Frühling / S. Kovalevskaja

S. 56 - 58 aus

Kovalevskaja, Sof'ja V.:
Die Nihilistin : Roman / Sonja Kowalewska. Aus dem Russ. übertragen von Louise Flachs-Fokschaneann. - Wien [u.a.], 1896. - VI, 142 S.
Signatur UB Heidelberg: G 2496-30


VI.

Es ist Ende April. Der Frühling kam in diesem Jahr plötzlich.

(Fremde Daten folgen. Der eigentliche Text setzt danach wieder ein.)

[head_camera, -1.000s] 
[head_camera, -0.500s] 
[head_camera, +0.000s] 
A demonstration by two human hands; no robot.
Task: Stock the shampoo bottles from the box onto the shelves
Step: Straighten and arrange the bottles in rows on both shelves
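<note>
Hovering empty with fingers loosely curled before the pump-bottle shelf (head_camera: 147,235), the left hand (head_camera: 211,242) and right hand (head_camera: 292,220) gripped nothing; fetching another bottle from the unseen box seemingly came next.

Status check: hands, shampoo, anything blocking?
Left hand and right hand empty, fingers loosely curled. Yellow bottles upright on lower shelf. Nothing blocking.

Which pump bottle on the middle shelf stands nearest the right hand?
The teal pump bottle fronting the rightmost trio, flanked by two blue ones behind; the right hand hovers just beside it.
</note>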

Nachdem die Flüsse eisfrei geworden und der Schnee geschmolzen war, hielt die Kälte noch lange an; Alles entfaltete sich langsam, träge wie unwillig — einen Schritt nach vorwärts, zwei zurück. Es war, als hätte man jedes Gräschen, jedes Pflänzchen inständigst bitten und überreden müssen, es möge sich entschließen, den Winterschlaf abzuschütteln und aus der Erde die zarte Spitze des frierenden Blättchens hervorstrecken. Einen rechten Frühlingseifer konnte man nicht bemerken. Plötzlich kam über Nacht ein leiser warmer Regen, und von da waltete ein Zauber. Wie aus Eimern schütteten sich die kleinen duftenden Tropfen eines Frühlingsregens auf die Erde. Alles erwachte im Wunsche zu leben. Ein jedes beeilte sich, vorwärts zu dringen, einander stoßend und drückend, als fürchtete es, die Frist zu versäumen. Keines wollte nachgeben, jedes sein Recht auf Existenz behaupten.

Am nächsten Morgen erwachten die Einwohner von Borki und staunten. Was ist da alles in einer einzigen Nacht geschehen! Weder Garten noch Felder und Wälder sind zu erkennen. Gestern Abend war all das schwarz und kahl; jetzt hat es sich in das zarte Grün des kommenden Sommers verwandelt. Und die Luft ist anders als gestern, und es atmet sich so ganz anders. Jetzt ist gerade der Höhepunkt des eiligen, ruhelosen Frühlingsfiebers. Die Birken haben sich schon mit zarten Blättchen, durchsichtig wie Spitzen, bekleidet. Große, aufquellende Pappelknospen werfen ihre klebrigen, harzigen Hüllen zur Erde, die Luft mit einem würzigen, berauschenden Aroma erfüllend. Gelber, duftender Blütenstaub der Erlen- und Haselnußkätzchen fliegt mit den weißen Blumenblättchen der Ahlkirschen und Weichseln überall herum. Auf den Tannen sprossen große helle Schößlinge, die kerzengerade stehen und die unter den alten, vorjährigen Nadeln ein seltsames Aussehen haben. Die Eiche allein steht noch kahl und düster, als dächte sie noch gar nicht an den Frühling. Vom Süden fliegen jeden Tag neue Gäste zu. Schon vor einer Woche zeichnete sich am Himmel der erste, schwarze, dreieckige Kranichzug ab. Der Specht schlägt im hohlen Stamm der alten Buche. Die Schwalben flattern unter dem Balkondach umher, ihre alten Nester suchend, und führen einen heißen Kampf mit den Sperlingen, die von dem ehemaligen Eigentum jener schon im Laufe des Winters Besitz ergriffen haben. Aus der Erde steigen warme Dünste auf. Man glaubt zu spüren, wie sich unten im Schoß der Erde eine seltsame, geheimnisvolle Arbeit vollzieht. Man kann keinen Schritt machen, ohne auf den Keim eines neuen, jungen Lebens zu treten — eines Pilzes, Grashälmchens oder Insektes. Im Bach gibt es lebhafte Liebesgeständnisse. Jeder Sumpf wimmelt von Milliarden der verschiedensten wunderlichen Daseinsformen; und alles das bewegt sich, alles das ist von dem Bewußtsein der Wichtigkeit seines eigenen Ich durchdrungen.